In my considered opinion such a view is .not universally acceptable. The legislature having specifically employed the words "in any place within public view" and when emphasis is on the word 'within public view, burden lies on the prosecution to prove that such insult or intimidation with was in fact viewed by the public and an incident taking place in any place being not viewed by public and simply holding that it could have been so viewed, cannot lead the Court to say that the insult or intimidation had taken in a place within the public view. So, for the purpose it has to be proved that in fact public have viewed the incident so as to say that such insult or intimidation to the member of the Scheduled Caste or Scheduled Tribe in 'the place was within public view. The place need not necessarily be a public place and whether it is in public place or not, it does not matter. But what it matters is that it must have been viewed by public.
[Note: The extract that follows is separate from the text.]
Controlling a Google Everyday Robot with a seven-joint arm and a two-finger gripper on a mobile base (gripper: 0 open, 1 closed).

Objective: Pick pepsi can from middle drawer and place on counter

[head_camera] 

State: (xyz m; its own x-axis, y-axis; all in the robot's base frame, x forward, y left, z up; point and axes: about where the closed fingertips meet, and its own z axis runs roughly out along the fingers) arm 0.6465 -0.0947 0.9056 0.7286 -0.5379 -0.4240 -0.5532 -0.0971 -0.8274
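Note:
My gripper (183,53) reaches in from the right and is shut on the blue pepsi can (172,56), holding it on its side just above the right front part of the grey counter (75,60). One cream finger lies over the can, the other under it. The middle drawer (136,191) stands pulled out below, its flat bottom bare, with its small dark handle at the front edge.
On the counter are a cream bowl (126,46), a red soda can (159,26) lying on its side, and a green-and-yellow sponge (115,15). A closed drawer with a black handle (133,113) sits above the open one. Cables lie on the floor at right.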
So finding of the trial Court on this score is unsustainable. For the aforesaid, the accused persons are not found to be liable for offence under Section 3 (i)(x) and (xi) of the Act. Thus, I hold that the conviction of the appellants for commission of offence under Section 3 (x) and (xi) of the Act are unsustainable in the eye of law. 7. In the wake of aforesaid, the appeal stands allowed. The order of conviction and sentence passed by the learned Sessions Judge, Balasore for offence under Section 3(i)(x) and (xi) of the Act are hereby set aside. The bail bonds executed by the accused persons shall accordingly stand discharged. Appeal allowed.